As shown in Fig. 3d, the landscape of immunocyte infiltration in response to EAT development was detected after calculation by the CIBERSORT algorithm. Based on the statistical analysis of EAT samples at different stages, the monocytes (infant vs neonate: p-value = 0.0038, t = 3.45; infant vs child: p-value > 0.999, t = 0.799; child vs neonate: p-value = 0.0069, t = 3.242) and NK cells activated (infant vs neonate: p-value = 0.015, t = 2.956; infant vs child: p-value > 0.999, t = 0.0937; child vs neonate: p-value = 0.127, t = 2.093) were identified (Fig. 3d; Additional file 4: Table S4). As a result, the immunocytes of monocytes, as a hub immune cell fraction, were quantified from the gene expression matrix derived from the EAT samples (Fig. 3e).
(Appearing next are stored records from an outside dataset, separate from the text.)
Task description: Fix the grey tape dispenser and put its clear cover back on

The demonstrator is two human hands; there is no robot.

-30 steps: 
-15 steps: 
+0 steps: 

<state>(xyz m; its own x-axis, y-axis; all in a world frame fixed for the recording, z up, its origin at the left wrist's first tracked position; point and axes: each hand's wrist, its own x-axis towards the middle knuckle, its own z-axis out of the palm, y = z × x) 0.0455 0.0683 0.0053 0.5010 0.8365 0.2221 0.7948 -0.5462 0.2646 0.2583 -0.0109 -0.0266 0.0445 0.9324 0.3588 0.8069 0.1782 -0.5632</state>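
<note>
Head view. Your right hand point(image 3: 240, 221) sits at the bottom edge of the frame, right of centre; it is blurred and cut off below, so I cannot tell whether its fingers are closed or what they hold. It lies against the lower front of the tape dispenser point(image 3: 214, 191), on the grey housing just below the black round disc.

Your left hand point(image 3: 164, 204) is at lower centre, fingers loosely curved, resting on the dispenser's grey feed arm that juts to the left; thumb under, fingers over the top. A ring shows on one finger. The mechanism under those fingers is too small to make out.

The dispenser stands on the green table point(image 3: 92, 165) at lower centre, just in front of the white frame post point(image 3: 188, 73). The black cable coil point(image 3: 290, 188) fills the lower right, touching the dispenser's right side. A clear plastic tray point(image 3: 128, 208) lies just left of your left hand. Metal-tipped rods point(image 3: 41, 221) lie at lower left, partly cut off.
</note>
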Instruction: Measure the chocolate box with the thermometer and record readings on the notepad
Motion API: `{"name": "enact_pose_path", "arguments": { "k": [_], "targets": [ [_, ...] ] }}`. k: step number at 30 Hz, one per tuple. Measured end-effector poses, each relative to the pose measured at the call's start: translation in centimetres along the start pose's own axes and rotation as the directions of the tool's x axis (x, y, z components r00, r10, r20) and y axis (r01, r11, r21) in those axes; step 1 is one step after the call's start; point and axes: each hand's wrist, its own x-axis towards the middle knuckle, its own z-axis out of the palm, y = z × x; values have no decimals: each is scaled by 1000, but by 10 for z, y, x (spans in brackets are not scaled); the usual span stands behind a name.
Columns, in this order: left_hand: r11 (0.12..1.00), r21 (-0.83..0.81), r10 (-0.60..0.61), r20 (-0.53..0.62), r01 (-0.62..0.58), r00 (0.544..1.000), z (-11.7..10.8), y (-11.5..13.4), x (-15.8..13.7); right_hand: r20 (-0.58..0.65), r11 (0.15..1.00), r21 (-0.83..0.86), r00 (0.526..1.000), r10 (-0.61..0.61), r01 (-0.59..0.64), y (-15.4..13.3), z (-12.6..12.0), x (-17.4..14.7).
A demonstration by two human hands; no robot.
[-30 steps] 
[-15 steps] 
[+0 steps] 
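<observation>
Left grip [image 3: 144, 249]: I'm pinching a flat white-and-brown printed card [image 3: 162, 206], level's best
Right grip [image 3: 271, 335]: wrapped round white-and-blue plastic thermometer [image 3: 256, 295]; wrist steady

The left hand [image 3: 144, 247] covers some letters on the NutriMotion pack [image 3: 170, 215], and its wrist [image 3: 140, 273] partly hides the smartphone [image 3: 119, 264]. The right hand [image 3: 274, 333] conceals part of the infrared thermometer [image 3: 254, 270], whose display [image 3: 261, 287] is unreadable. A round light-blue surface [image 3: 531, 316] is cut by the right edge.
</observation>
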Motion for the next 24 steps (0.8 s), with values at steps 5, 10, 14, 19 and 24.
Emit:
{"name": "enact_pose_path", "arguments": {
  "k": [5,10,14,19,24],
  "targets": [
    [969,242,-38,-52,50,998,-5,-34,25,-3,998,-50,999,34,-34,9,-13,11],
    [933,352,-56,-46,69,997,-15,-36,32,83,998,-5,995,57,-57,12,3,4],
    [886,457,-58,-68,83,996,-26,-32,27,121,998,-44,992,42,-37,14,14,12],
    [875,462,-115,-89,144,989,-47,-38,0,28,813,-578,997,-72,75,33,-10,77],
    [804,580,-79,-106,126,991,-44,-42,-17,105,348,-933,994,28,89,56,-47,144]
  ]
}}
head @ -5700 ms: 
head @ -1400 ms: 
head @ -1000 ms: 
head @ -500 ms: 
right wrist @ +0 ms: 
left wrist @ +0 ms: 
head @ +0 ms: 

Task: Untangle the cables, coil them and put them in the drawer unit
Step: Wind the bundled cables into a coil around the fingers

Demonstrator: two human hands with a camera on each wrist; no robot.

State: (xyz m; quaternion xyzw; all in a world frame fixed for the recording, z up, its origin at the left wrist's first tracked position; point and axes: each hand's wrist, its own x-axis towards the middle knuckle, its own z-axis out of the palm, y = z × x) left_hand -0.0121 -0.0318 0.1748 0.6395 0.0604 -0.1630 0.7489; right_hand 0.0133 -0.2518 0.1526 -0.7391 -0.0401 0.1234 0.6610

CeRNA network construction

Our findings, including (1) 1742 links, were calculated based on the 47 co-DE lncRNAs and targeted miRNAs, (2) and 27 lncRNAs and 7 miRNAs were selected after removing the duplicate nodes, (3) and 4 targeted mRNAs were selected after determination of the miRNAs targeting mRNAs and co-DE mRNAs in multiple group comparisons. As a consequence, the ceRNA network including 27 lncRNAs, 7 miRNAs, and 4 mRNAs was accordingly constructed for EAT development for CHD patients (Fig. 4a; Additional file 5: Table S5).

Fig. 4
figure4

The ceRNA network construction and detection related to infiltrating immunocytes. a The network plot presenting a regulatory landscape based on co-DE mRNAs, co-DE lncRNAs, and targeting miRNAs. b Fig. 3b showing Pearson’s correlation coefficients for the hub mRNAs and candidate immunocytes. c, d After determination of the hub regulatory network, Fig. 3c shows a clustering analysis for hub mRNAs and lncRNAs, thus reflecting the sample discrimination ability. e Figure 3e demonstrates that the MIR210HG, CACNA2D4, and monocytes infiltration values were clustered

A significant coefficient of correlation linking the infiltrating value of monocytes and the expression value of CACNA2D4 was identified (Pearson’s correlation coefficient = 0.62, p-value = 4.32E−06) (Fig. 4b). Subsequently, a subnetwork including CACNA2D4, hsa-miR-449c-5p, C7orf13, PTEN, LINC00478, WDFY3.AS2, WHSC1L1, and MIR210HG was identified as a core regulatory network (Fig. 4d). The cluster analysis results of these biomarkers showed significant discrimination in response to different developmental stages of EAT (Fig. 4c). Then, to further elucidate the lncRNA–miRNA–mRNA regulatory mechanism in response to monocyte infiltration, we calculated Pearson’s correlation coefficient values for these biomarkers. A high-density correlation module including monocytes, MIR210HG, and CACNA2D4 was generated (Fig. 4e; Additional file 6: Table S6).

GSEA and GSVA analysis

The GSEA analysis was applied to elucidate the potential regulatory pathways after grouping by the median value. The cluster analysis of the pathway NES value showed that the PPAR signaling pathway was significantly correlated with higher monocyte infiltration, higher CACNA2D4 expression, and higher MIR210HG expression (Fig. 5a and Additional file 7: Table S7). In contrast, the RIG-I-like receptor signaling pathway was primarily associated with lower monocyte infiltration, lower CACNA2D4 expression, and lower MIR210HG expression (Fig. 5b).

Fig. 5
figure5

The GSEA and GSVA in response to MIR210HG, CACNA2D4 gene expression, and monocyte infiltration. a, b After grouping, Fig. 4a shows the significant terms correlated with higher monocyte infiltration, higher CACNA2D4 expression, and higher MIR210HG expression, while Fig. 4b presents the opposite case. c, d Fig. 4c, d demonstrate the enriched genes of the PPAR signaling pathway and RIG-I-like receptor signaling pathway

Additionally, genes showing significant variation in different stages of EAT development, including ACSBG1 (59%), CYP4A11 (54%), SLC27A2 (30%), and CYP27A1 (28%), were identified in the PPAR signaling pathway (variation score p-value = 0.0166; Fig. 5c). Similarly, genes such as IFNA8 (64%), TRAF2 (64%), IL12A (59%), IFNK (64%), MAPK12 (59%), and TBKBP1 (62%) were detected in the retinoic acid-inducible gene-I (RIG-I) like receptor signaling pathway (variation score p-value = 0.00073; Fig. 5d).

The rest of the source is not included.